Yun Wang¹ , Jing Wu² , Qing Lin⁴ , HJ Nauta³ , Yun Yue¹ and Li Fang³^,4

¹Department of Anesthesiology, Beijing Chaoyang Hospital, Capital Medical University, Beijing 100020, PR China

²Department of Neuro-Oncology, the University of Texas MD Anderson Cancer Center, Houston, TX 77030, USA

³Division of Neurosurgery, Department of Surgery, the University of Texas Medical Branch, Galveston, TX 77555-0517, USA

⁴Department of Neuroscience and Cell Biology, the University of Texas Medical Branch, Galveston, TX 77555-0517, USA

author email corresponding author email

Molecular Pain 2008, 4:50doi:10.1186/1744-8069-4-50


Published:	30 October 2008

Abstract

Current evidence suggests an analgesic role for the spinal cord action of general anesthetics; however, the cellular population and intracellular mechanisms underlying anti-visceral pain by general anesthetics still remain unclear.
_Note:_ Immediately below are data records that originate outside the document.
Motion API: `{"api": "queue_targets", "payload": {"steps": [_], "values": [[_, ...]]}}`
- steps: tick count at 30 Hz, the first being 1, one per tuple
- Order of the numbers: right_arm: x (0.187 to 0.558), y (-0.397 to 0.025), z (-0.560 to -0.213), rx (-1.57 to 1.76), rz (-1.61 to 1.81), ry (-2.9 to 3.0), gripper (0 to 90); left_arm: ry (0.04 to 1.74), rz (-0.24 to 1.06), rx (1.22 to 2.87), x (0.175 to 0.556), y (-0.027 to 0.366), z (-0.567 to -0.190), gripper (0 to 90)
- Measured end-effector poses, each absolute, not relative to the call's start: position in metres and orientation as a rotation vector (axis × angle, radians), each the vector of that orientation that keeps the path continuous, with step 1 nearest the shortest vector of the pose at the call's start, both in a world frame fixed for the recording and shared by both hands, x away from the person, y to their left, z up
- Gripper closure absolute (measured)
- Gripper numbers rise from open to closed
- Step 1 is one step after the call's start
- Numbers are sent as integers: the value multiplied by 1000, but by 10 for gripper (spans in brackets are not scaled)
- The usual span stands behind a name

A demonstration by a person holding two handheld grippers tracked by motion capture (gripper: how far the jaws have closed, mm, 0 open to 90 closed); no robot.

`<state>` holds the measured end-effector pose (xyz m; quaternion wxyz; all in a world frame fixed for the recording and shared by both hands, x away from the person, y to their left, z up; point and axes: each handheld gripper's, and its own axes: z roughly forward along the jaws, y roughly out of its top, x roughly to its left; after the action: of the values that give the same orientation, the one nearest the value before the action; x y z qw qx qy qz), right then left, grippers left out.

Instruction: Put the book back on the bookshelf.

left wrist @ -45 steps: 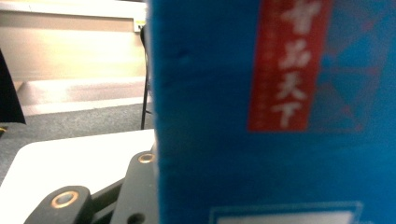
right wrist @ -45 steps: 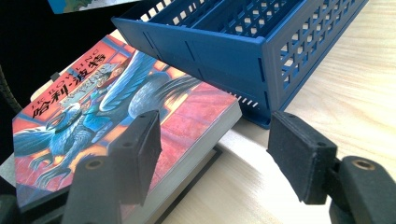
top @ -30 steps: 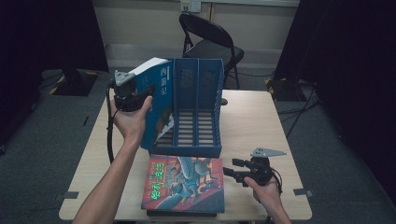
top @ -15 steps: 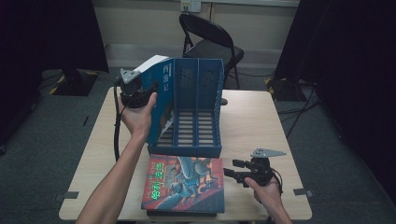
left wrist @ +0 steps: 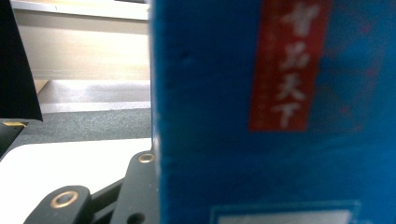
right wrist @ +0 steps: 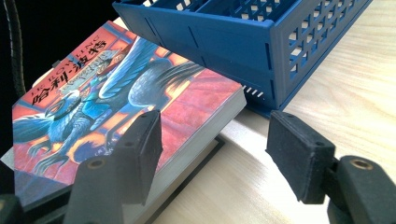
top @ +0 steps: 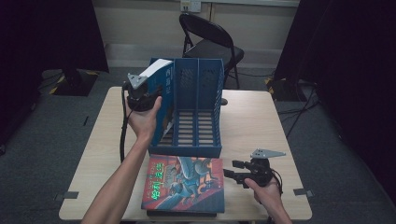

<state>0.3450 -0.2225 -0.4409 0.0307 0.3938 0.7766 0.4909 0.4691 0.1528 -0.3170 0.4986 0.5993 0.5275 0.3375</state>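
High view showed the left gripper (top: 140, 93) in the upper left of the frame, clamped on a blue book (top: 161, 100) that stood tilted in the leftmost slot of the blue file rack (top: 205, 112). Left gripper view had that book's blue cover (left wrist: 275, 116), with a red label, pressed against one black jaw at the bottom of the frame. In the lower right of the high view the right gripper (top: 233, 171) lay low over the table (top: 252, 116), its jaws spread apart and holding nothing. Right gripper view set those open jaws astride the corner of a red illustrated book (right wrist: 116, 93), which lay flat on a darker book just beside the rack (right wrist: 243, 42).
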Motion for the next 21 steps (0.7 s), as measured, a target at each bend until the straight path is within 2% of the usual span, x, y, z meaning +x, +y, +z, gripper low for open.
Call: {"api": "queue_targets", "payload": {"steps": [16, 21], "values": [[346, -219, -445, 1207, 1488, 2423, 356, 1251, 841, 1457, 466, 147, -352, 612], [346, -217, -446, 1208, 1475, 2433, 356, 1243, 814, 1431, 459, 151, -360, 609]]}}
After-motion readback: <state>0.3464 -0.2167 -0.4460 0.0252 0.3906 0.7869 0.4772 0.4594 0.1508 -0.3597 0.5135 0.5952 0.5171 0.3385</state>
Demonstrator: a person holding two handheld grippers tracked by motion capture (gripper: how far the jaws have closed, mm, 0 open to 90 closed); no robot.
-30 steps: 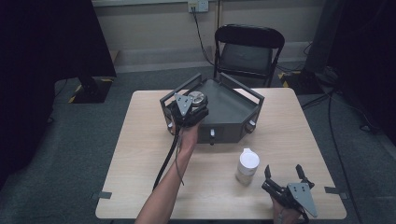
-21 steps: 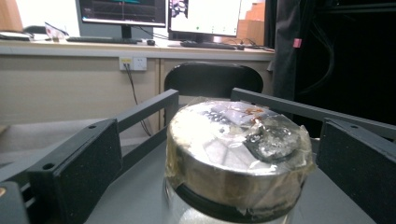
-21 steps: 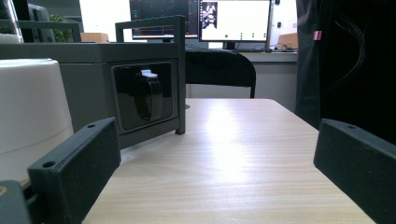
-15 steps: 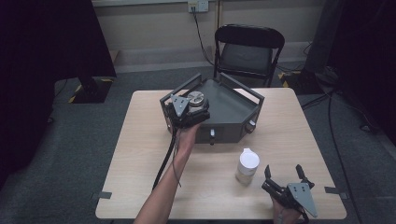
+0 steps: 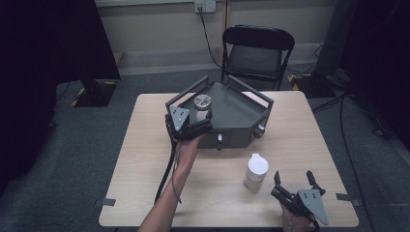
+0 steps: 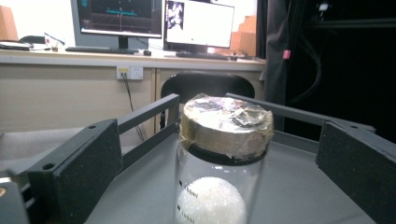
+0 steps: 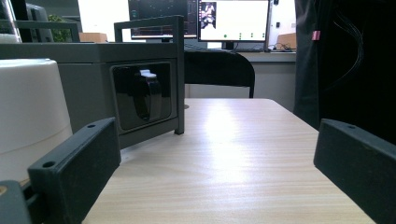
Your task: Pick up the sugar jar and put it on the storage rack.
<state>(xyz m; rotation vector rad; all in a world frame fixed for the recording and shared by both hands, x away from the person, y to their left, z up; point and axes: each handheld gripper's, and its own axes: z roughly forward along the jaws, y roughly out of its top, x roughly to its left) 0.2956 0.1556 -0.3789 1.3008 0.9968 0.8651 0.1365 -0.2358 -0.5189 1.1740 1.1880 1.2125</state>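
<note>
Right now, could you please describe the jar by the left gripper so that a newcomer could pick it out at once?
Find the dark tray at the table's far edge, before the chair. The jar stands upright on it, between the open left gripper's jaws. Unlike the opaque white bottle on the tabletop, it is clear glass, with a taped foil lid and a white ball inside.

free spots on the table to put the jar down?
Bare table left of the left forearm, and the strip right of the grey box. Crowded: near-right corner, where the white bottle stands beside the right gripper. The jar stands on the box.
</note>
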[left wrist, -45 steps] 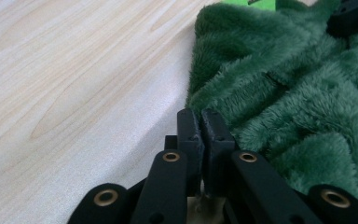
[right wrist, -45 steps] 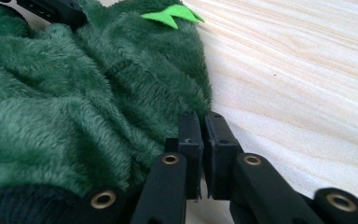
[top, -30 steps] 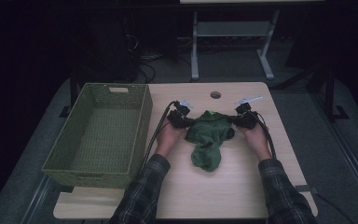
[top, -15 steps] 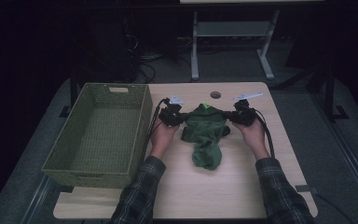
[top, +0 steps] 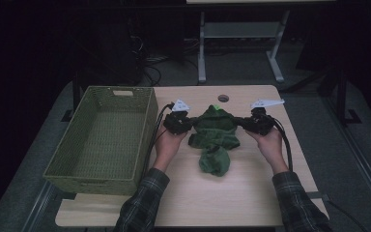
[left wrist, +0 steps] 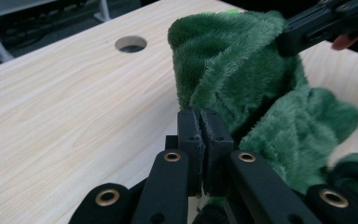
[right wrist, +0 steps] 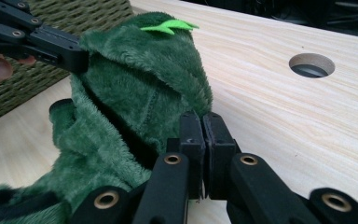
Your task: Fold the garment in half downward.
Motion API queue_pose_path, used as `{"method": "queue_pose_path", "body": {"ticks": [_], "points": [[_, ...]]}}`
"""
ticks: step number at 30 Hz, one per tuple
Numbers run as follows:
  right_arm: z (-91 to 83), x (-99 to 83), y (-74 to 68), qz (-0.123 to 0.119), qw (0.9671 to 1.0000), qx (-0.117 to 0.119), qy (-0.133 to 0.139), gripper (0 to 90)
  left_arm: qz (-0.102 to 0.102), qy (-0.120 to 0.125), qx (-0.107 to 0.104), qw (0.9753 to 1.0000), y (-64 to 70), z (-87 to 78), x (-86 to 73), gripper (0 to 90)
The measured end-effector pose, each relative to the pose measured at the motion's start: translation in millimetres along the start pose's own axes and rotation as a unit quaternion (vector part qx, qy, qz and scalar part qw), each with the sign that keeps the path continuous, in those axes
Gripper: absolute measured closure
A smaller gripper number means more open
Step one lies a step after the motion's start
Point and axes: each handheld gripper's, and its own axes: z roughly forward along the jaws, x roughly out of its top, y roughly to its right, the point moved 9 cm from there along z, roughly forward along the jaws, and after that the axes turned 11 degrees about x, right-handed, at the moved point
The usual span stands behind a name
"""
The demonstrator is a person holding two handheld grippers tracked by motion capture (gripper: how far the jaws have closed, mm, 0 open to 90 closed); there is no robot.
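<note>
A green plush garment with a light green tag is spread between both grippers over the middle of the wooden table, its lower end resting on the tabletop. My left gripper is shut on the garment's left edge, the jaws pressed together on the fabric in the left gripper view. My right gripper is shut on the right edge, the pile bunched at its tips. Each gripper view shows the other gripper clamped across the cloth.
A green woven basket stands at the table's left, close beside my left hand. A round cable hole lies just behind the garment. Bare wood stretches toward the person's side. Table legs and cables stand on the dark floor beyond.
The two grippers have drawn a little farther apart, the left one shifting left, and the garment's top edge is stretched wider between them.
</note>
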Motion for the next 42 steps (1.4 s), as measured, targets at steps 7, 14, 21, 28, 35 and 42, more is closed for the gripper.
{"method": "queue_pose_path", "body": {"ticks": [7,14,21,28,35,42], "points": [[-12.1,-3.9,-14.6,-0.017,0.9997,0.011,0.014,87.7,0.004,0.017,-0.011,0.9998,10.9,-15.4,1.0,87.8],[-21.4,-11.1,-39.0,-0.04,0.9986,0.029,0.017,87.6,0.021,0.027,-0.022,0.9992,28.0,-34.1,-3.7,87.9],[-25.6,-26.2,-65.1,-0.061,0.9969,0.05,0.006,87.4,0.048,0.033,-0.029,0.9979,43.2,-52.4,-13.0,87.9],[-33.6,-37.3,-81.3,-0.078,0.995,0.063,-0.002,87.4,0.068,0.037,-0.035,0.9964,54.8,-69.5,-22.0,87.8],[-37.4,-56.2,-98.8,-0.086,0.9927,0.082,-0.02,87.3,0.084,0.035,-0.041,0.9949,63.2,-81.2,-42.8,87.8],[-37.4,-75.2,-118.5,-0.088,0.9898,0.102,-0.045,87.1,0.1,0.027,-0.056,0.993,75.9,-87.4,-66.6,87.8]]}}
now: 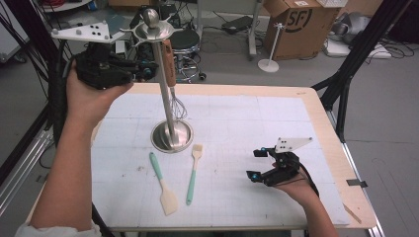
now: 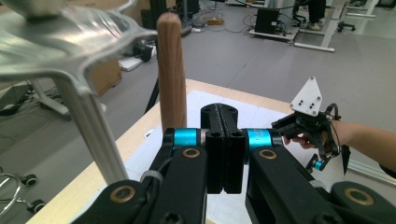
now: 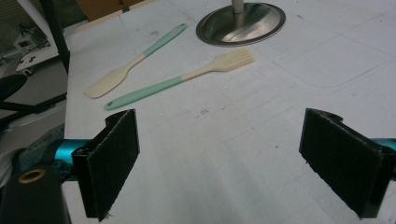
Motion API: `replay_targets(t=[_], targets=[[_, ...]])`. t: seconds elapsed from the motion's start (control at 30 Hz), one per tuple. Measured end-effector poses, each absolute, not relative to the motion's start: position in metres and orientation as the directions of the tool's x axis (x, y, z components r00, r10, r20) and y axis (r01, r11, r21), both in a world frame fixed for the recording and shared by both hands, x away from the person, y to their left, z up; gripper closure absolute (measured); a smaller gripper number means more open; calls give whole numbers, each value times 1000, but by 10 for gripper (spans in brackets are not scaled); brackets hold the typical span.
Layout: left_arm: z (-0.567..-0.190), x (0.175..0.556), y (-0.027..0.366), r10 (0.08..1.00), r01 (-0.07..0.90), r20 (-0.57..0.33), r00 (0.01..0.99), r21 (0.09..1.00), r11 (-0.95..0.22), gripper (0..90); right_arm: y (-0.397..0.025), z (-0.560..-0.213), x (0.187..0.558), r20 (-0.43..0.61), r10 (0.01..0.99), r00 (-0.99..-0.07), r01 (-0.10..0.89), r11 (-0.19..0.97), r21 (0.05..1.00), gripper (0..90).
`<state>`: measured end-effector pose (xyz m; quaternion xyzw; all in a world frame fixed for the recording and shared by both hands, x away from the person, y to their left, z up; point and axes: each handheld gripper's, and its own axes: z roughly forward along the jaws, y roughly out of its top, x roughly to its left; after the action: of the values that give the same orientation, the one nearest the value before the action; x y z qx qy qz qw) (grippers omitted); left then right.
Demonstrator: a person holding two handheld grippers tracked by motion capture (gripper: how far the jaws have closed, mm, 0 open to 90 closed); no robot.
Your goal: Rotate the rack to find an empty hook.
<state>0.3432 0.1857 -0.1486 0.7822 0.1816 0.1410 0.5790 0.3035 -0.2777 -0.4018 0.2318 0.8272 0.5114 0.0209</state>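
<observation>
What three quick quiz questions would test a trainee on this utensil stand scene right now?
1. True or false: the left tongs are closed with nothing between them.
2. Which utensil hangs on the stand? A) the whisk B) the spatula C) the brush
3. Fill in: the right tongs are ____, over the white mat.

Key: 1 true, the jaws meet beside the whisk's wooden handle without holding it. 2 A; the spatula and brush lie flat on the mat in front of the stand's base. 3 open.
</observation>
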Motion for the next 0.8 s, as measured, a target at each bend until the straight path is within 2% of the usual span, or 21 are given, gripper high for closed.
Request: replay_targets(t=[0.13,0.8], targets=[[-137,342,188,460,105,36,887,955,-278,897,-277,-402,303,201,404,-892,361,371,856,116],[-135,348,204,529,114,17,848,970,-215,897,-277,-402,303,203,408,-890,364,371,854,116]])
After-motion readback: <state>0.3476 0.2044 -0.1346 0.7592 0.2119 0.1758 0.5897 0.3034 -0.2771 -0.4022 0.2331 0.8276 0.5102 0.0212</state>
It is known that visceral nociceptive signals are transmited via post-synaptic dorsal column (PSDC) and spinothalamic tract (STT) neuronal pathways and that the PSDC pathway plays a major role in visceral nociception. Animal studies report that persistent changes including nociception-associated molecular expression (e.g. neurokinin-1 (NK-1) receptors) and activation of signal transduction cascades (such as the protein kinase A [PKA]-c-AMP-responsive element binding [CREB] cascade)-in spinal PSDC neurons are observed following visceral pain stimulation. The clinical practice of interruption of the spinal PSDC pathway in patients with cancer pain further supports a role of this group of neurons in the development and maintenance of visceral pain. We propose the hypothesis that general anesthetics might affect critical molecular targets such as NK-1 and glutamate receptors, as well as intracellular signaling by CaM kinase II, protein kinase C (PKC), PKA, and MAP kinase cascades in PSDC neurons, which contribute to the neurotransmission of visceral pain signaling. This would help elucidate the mechanism of antivisceral nociception by general anesthetics at the cellular and molecular levels and aid in development of novel therapeutic strategies to improve clinical management of visceral pain.